Tikku, “Hükümet tüp oksijenin fiyatını sınırladı, fakat sıvı oksijene hudut getirilmedi. Yani son eserin fiyatını kısıtlayıp, hammaddenin fiyatını kısıtlamamak üzere bir şey” dedi.
Hindistan’da şu ana dek 79 bin kişi Covid-19’dan hayatını kaybetti. Oksijen ıstırabı nedeniyle vefat oranları tırmanışa geçebilir. Geçen hafta Madhya Pradeş eyaletinde dört hastanın oksijen bulunamaması nedeniyle öldüğü sav edildi. Yetkililerse bu iddiayı reddetti.
Ağustos 2017’de, Uttar Pradeş eyaletinde oksijen tedarikçisinin faturaların ödenmemesi nedeniyle, teslimatları kesmesi nedeniyle 70 çocuğun bir hastanede ölmesi, hala hafızalarda tazeliğini koruyor.

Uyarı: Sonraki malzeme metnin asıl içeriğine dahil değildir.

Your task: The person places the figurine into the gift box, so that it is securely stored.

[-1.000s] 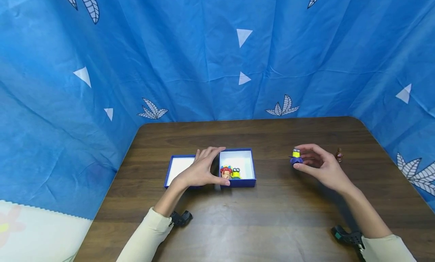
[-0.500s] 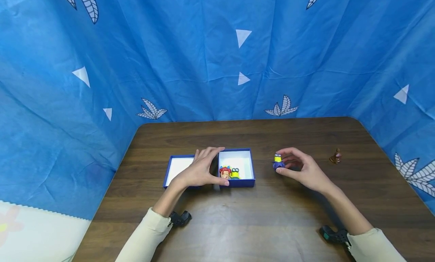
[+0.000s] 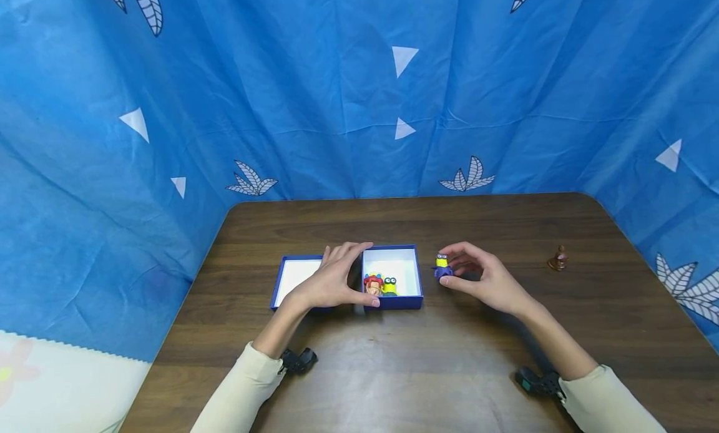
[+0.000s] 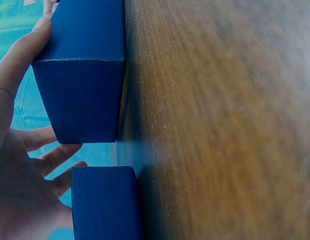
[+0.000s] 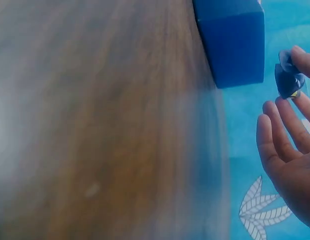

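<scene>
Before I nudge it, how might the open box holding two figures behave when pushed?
The box is probably stiff: its walls stand straight. Sitting flat, it should slide rather than tip. The figures might shift, with open space beside them.

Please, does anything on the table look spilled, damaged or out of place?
Nothing looks spilled or damaged. Only the small brown figurine stands apart, alone toward the right of the table; two figurines are in the blue box, and the right hand holds a Minion figurine.
</scene>
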### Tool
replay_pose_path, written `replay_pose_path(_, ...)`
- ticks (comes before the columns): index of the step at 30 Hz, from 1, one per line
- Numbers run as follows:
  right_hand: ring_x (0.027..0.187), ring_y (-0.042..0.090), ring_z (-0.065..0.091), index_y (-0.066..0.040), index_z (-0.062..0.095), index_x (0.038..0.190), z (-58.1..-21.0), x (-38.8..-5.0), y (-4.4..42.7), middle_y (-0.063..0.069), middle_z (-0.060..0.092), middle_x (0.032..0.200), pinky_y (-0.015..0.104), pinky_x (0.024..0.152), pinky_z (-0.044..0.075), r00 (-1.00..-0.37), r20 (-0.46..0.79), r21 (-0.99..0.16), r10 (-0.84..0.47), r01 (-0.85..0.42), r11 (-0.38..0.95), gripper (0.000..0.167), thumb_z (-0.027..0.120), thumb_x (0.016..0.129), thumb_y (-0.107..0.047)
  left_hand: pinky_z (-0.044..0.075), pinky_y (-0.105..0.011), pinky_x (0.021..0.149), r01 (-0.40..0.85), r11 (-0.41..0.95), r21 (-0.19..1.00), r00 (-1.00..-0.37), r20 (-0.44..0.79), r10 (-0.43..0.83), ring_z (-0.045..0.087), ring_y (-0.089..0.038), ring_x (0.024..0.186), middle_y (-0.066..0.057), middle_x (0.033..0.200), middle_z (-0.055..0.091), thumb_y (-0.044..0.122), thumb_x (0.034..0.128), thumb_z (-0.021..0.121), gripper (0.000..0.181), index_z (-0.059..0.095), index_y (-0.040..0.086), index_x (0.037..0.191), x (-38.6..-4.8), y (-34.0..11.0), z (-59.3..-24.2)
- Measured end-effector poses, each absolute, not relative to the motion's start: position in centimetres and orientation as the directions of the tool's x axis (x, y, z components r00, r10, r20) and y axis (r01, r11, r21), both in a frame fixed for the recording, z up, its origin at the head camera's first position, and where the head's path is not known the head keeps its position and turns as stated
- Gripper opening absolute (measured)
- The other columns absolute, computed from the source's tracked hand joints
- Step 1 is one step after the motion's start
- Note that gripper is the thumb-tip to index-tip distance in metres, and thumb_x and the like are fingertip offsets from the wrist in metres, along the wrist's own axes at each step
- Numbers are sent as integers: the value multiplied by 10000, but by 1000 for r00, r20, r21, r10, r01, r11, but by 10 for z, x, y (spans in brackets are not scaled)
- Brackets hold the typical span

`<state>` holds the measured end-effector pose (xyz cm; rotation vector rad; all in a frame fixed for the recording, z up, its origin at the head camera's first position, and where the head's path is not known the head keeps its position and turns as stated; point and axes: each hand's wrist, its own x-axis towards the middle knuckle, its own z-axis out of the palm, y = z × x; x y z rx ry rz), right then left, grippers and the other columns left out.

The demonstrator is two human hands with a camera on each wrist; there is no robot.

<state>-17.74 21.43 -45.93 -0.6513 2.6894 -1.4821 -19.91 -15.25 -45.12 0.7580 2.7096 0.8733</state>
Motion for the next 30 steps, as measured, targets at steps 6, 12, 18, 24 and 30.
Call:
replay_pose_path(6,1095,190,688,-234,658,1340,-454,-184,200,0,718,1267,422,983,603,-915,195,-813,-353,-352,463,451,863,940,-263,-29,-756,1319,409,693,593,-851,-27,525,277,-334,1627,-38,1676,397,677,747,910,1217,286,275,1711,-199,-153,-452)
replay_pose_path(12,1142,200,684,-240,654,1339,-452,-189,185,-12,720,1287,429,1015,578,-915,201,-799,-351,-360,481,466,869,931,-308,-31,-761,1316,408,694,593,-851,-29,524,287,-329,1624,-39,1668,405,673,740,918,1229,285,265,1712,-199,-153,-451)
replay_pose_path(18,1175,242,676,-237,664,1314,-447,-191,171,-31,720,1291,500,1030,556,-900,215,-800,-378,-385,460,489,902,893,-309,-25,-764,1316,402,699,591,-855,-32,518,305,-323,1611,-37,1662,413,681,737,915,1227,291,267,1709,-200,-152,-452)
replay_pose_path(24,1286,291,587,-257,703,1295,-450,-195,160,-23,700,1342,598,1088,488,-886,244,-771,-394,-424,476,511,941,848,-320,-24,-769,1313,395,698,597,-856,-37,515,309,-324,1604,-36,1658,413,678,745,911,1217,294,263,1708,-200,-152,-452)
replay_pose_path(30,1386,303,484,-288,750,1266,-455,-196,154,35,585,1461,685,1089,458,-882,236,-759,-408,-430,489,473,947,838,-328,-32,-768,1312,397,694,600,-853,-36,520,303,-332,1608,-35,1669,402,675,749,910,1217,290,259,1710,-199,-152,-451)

Bhiwandi’de, Ankit Sethia umutsuzca arayıp, oksijen dilenen hastane sahiplerinden gelen telefonlara bakıyor. Haftasonu, bir büyük uzunluk oksijen tüpünü, komşu bir özel hastaneye verdi.
“Hastanenin sahibi 30 dakika içinde oksijen bulamazsa, beş hastasının öleceğini söyledi. Durum bu kadar makûs.”